**Exercise aim:** Search the data for "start" and copy every matching line.

**Data:**
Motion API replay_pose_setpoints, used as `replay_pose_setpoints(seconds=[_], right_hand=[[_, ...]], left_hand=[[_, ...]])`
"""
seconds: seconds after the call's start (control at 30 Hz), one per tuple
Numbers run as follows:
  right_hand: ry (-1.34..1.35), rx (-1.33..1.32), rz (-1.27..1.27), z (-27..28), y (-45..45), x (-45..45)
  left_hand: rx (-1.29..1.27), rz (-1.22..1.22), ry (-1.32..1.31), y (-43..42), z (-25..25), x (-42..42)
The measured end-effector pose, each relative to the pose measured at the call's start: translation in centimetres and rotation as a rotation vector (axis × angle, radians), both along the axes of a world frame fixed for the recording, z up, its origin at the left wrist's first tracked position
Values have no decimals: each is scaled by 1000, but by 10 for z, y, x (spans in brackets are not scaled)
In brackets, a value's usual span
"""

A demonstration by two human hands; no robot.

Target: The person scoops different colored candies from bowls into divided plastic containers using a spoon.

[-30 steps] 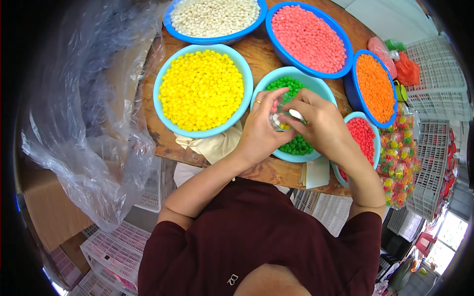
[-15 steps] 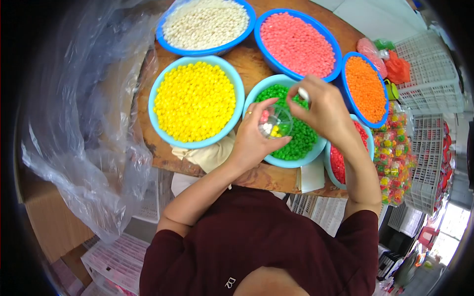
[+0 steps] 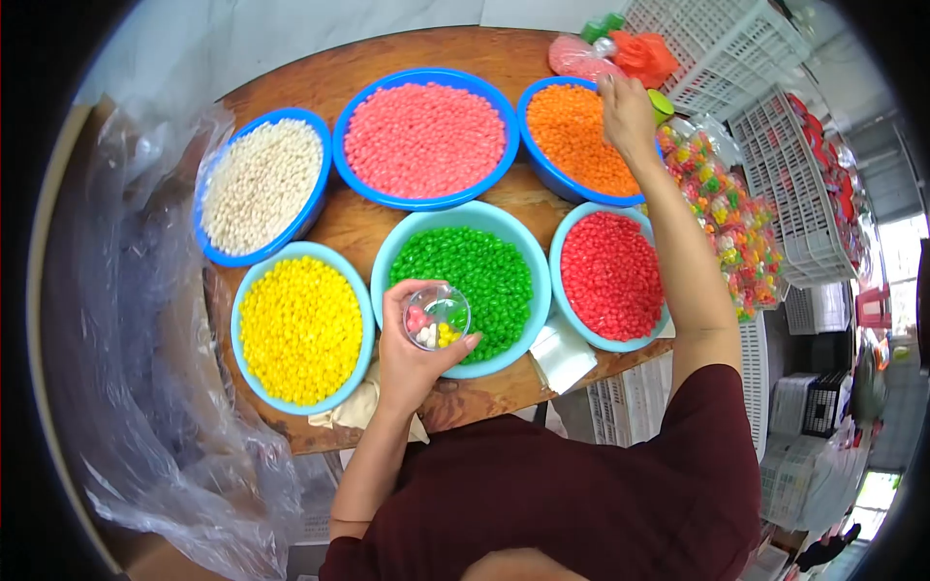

**Finished exercise:**
seconds: seconds after the call's start (control at 30 Hz), one per tuple
The measured end-effector pose, each relative to the pose measured at the call's start: translation in centimetres and rotation as a rotation vector (axis × angle, radians), both along the axes of a world frame fixed for the recording, z up, its origin at the left wrist's first tracked position

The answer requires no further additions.